> _TASK BRIEF_
Please print each record below exactly as it is written.

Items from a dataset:

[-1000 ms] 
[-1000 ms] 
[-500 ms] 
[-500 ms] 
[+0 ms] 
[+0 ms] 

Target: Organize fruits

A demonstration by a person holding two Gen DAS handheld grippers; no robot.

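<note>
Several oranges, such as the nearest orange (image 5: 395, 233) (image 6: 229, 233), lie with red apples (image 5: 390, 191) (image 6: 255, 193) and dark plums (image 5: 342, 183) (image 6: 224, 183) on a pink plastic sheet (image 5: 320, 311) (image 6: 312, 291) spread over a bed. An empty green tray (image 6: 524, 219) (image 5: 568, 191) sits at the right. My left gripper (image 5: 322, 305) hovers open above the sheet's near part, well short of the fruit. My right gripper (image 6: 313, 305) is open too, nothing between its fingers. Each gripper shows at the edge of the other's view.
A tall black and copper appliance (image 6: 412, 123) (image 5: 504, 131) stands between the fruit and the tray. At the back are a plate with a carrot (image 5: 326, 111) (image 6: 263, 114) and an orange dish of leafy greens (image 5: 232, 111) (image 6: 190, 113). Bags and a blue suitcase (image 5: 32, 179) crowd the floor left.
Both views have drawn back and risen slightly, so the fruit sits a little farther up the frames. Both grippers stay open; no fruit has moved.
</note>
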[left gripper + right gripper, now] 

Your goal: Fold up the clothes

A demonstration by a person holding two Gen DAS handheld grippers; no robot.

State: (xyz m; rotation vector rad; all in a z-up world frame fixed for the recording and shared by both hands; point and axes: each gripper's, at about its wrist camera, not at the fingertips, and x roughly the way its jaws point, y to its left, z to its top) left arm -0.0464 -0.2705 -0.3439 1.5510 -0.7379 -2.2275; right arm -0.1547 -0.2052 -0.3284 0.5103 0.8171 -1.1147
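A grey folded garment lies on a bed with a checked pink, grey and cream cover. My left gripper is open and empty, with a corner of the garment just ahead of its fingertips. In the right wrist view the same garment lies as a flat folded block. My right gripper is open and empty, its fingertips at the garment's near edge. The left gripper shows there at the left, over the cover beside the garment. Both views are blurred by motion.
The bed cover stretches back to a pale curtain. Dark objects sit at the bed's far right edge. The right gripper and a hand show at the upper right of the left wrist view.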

> _ANSWER SECTION_
[-1000 ms] 
[-1000 ms] 
[-500 ms] 
[-500 ms] 
[+0 ms] 
[+0 ms] 

Target: Organize fruits

A demonstration by a person holding two Gen DAS handheld grippers; no robot.

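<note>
Several oranges, such as the nearest orange (image 5: 395, 233) (image 6: 229, 233), lie with red apples (image 5: 390, 191) (image 6: 255, 193) and dark plums (image 5: 342, 183) (image 6: 224, 183) on a pink plastic sheet (image 5: 320, 311) (image 6: 312, 291) spread over a bed. An empty green tray (image 6: 524, 219) (image 5: 568, 191) sits at the right. My left gripper (image 5: 322, 305) hovers open above the sheet's near part, well short of the fruit. My right gripper (image 6: 313, 305) is open too, nothing between its fingers. Each gripper shows at the edge of the other's view.
A tall black and copper appliance (image 6: 412, 123) (image 5: 504, 131) stands between the fruit and the tray. At the back are a plate with a carrot (image 5: 326, 111) (image 6: 263, 114) and an orange dish of leafy greens (image 5: 232, 111) (image 6: 190, 113). Bags and a blue suitcase (image 5: 32, 179) crowd the floor left.
Both views have drawn back and risen slightly, so the fruit sits a little farther up the frames. Both grippers stay open; no fruit has moved.
</note>
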[left gripper + right gripper, now] 

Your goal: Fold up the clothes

A demonstration by a person holding two Gen DAS handheld grippers; no robot.

State: (xyz m; rotation vector rad; all in a z-up world frame fixed for the recording and shared by both hands; point and axes: each gripper's, at about its wrist camera, not at the fingertips, and x roughly the way its jaws point, y to its left, z to its top) left arm -0.0464 -0.2705 -0.3439 1.5510 -0.7379 -2.2275; right arm -0.1547 -0.2052 -0.3284 0.5103 0.8171 -1.1147
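A grey folded garment lies on a bed with a checked pink, grey and cream cover. My left gripper is open and empty, with a corner of the garment just ahead of its fingertips. In the right wrist view the same garment lies as a flat folded block. My right gripper is open and empty, its fingertips at the garment's near edge. The left gripper shows there at the left, over the cover beside the garment. Both views are blurred by motion.
The bed cover stretches back to a pale curtain. Dark objects sit at the bed's far right edge. The right gripper and a hand show at the upper right of the left wrist view.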

Work on this exercise is now complete.